When I observe Bible classes for kids and teens, it often doesn’t take long before the teacher asks a child to read a scripture. While we strongly encourage Bible class teachers to read part or all of their lesson from the actual Bible, I usually cringe when a teacher asks students to read from a passage of scripture.
Believe it or not, I have met more than one person who left church and sometimes God because they were embarrassed one too many times when called on to read in class. There are situations though, when it is appropriate to ask students to read out loud from the Bible. So how do you know if it is a good idea to have students read a passage of scripture out loud in class?
Before you ask another student to read scriptures, I want to encourage you to ask yourself the following questions.
- What is the purpose for having a student read out loud from the Bible? If your answer is to engage students or involve them in the lesson, having one or more students read a passage out loud is actually one of the worst ways to accomplish student engagement. With the possible exception of a handful of students, most young people are not fluent or expressive readers. Let’s face it, even those of us who study the Bible a lot have trouble pronouncing some of the names and untranslated words in the Bible. As a result, student reading is often jerky, muffled and frustrating for both the reader and the listeners. If you watch student eyes while another student is reading, you can see them disengage one by one. I can’t remember the last time I asked a child to read in class and only do it with teens when there are numerous short passages (and my switching from passage to passage is more distracting than student reading) or if I have asked them to locate a type of scripture and have them read me an example they found. Unless you are teaching a faith-based language arts tutoring class, you generally need to be the one reading from scripture.
- Are your students consistent, independent Bible readers at home? You may be in one of those congregations where all of the kids regularly read their Bibles at home and are strong in Bible knowledge. If they already struggle with reading the Bible independently or having the enthusiasm to read the Bible regularly at home though, classroom reading by students is probably not going to get them excited about reading more at home. In fact, it will probably do the opposite. It will reinforce their idea that the Bible is a boring book to read. Which is sad, because the Bible is anything but boring.
- Am I asking for volunteers or am I assigning students to read? If you are using Bible reading as a classroom management tool, it will backfire on you. Students who are misbehaving are either already bored or are struggling readers hoping that acting out will keep you from calling on them. I don’t care how old your students are. Never assign a student to read a scripture. There are even many teens who struggle with reading for a variety of reasons. Introverted students will also have varying levels of stress if asked to take on such an extroverted task. Expecting them to read in front of peers, at an age when peer acceptance is so important to them, can almost seem cruel. Also be aware of the American Idol effect even if a child volunteers to read. Some young people are poor readers, but have been built up by others in an attempt to encourage them to practice reading. They may have a misunderstanding of how well they really read in comparison to other students their age. Encouraging such a child to read out loud in class can undo whatever progress their teachers may have made.

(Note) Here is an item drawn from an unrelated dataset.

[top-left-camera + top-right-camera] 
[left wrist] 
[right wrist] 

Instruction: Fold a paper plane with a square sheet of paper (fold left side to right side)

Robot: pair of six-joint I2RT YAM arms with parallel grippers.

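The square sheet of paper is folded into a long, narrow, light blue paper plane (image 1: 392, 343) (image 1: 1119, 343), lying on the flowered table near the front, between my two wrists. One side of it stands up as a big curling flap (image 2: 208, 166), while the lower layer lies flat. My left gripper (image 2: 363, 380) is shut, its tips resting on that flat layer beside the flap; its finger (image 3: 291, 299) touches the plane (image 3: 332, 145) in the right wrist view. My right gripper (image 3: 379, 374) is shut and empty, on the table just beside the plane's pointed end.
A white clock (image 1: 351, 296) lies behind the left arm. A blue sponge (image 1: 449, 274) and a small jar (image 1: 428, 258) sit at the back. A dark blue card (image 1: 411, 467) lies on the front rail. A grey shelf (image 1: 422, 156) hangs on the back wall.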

- What version of the Bible are students reading? Gone are the days in many churches when everyone had the same version. Even in a congregation where student Bibles are provided in the classroom, some children will bring their own Bible or want to use the Bible app on their phone. All but your most fluent readers are going to get hopelessly confused if someone is reading from a different version than their Bible. If you are reading, but want students to follow along, stop every couple of verses and talk about what those verses mean. It will help students who were distracted trying to keep up on a different version and help develop Bible reading comprehension skills. If possible, read from the NIrV version. The simpler reading level will help students who struggle understanding the Bible.
- Don’t forget the back story, culture, geography, religious terms and other important information. Whether you or a student is reading, it’s important to remember the Bible is about cultures about which your students may know very little. It is about a part of the world they have probably never visited. This may be the first time they have ever heard this Bible passage and they may have little if any Bible knowledge to which they can connect it for memory and understanding. Even if they have attended church their entire lives, many of the “religious” terms like justification mean little if anything to them. (Don’t let the fact that they can use them appropriately in sentences trick you into believing they really understand the terms. Most kids and teens have great learning coping skills and can fake knowing a term they couldn’t even begin to define in their own words.) Filling in the gaps every couple of verses, will keep students who need that information more engaged and improve understanding.
The next time you teach, don’t feel as if your students have to read passages from the Bible out loud to make it a legitimate Bible class. Ask yourself the questions above first. You may find it is really in the best interests of your students for you to read those passages instead.